Repeat every record below exactly, leaving out the pictures.

MATERIAL FOR THIS TASK
══════════════════════════════

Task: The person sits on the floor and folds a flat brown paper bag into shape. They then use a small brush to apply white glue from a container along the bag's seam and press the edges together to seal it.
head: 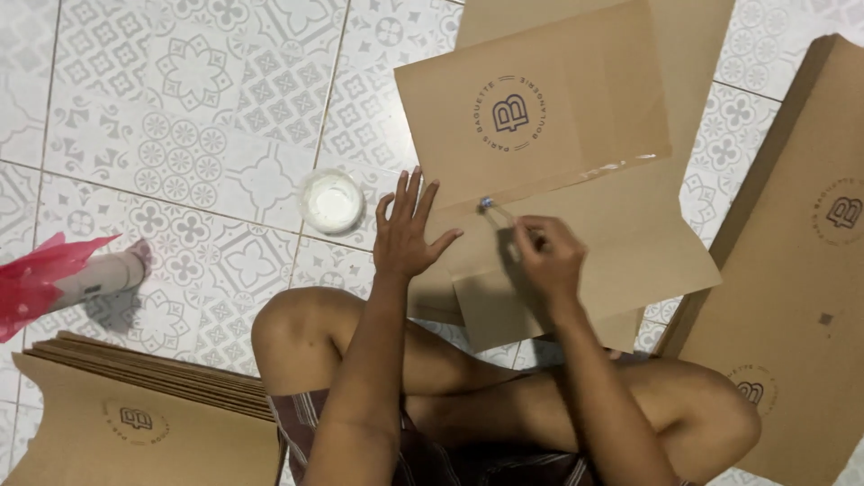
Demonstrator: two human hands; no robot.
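The left hand (405, 236) lies open, pressing the thin, bendy paper bag (540, 180) flat, while the right hand (544, 261) pinches a small brush (497, 211) near its fold.

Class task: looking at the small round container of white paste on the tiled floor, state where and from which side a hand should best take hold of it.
Grip the paste container around its round side wall, coming straight down from above. It stands upright and open-topped on the floor, apart from the brown paper sheet, so fingers can probably wrap the rim without touching paste. The left hand lies nearest.
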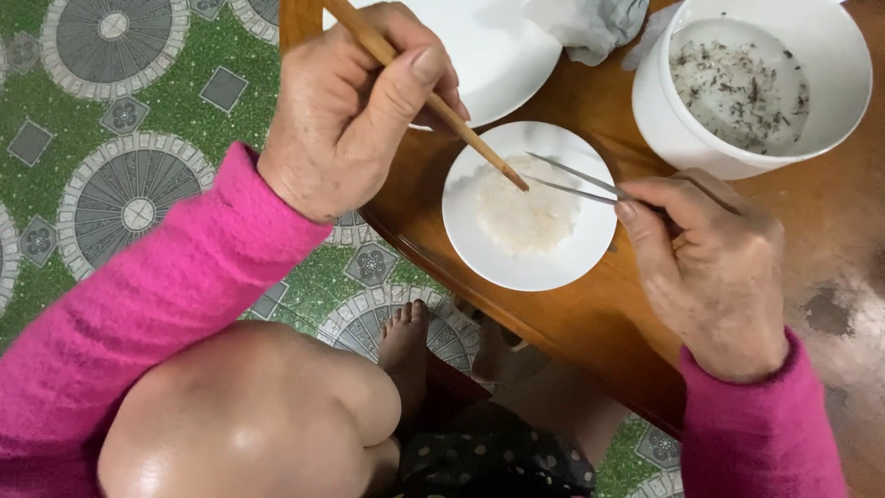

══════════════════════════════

RESULT BELOW
Task: The person sits on the floor and folds a flat brown paper bag into shape. They then use a small brush to apply white glue from a container along the bag's seam and press the edges together to seal it.
head: 
Demonstrator: two human hands; no robot.
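The left hand (405, 236) lies open, pressing the thin, bendy paper bag (540, 180) flat, while the right hand (544, 261) pinches a small brush (497, 211) near its fold.

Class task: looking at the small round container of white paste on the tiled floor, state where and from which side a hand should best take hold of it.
Grip the paste container around its round side wall, coming straight down from above. It stands upright and open-topped on the floor, apart from the brown paper sheet, so fingers can probably wrap the rim without touching paste. The left hand lies nearest.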

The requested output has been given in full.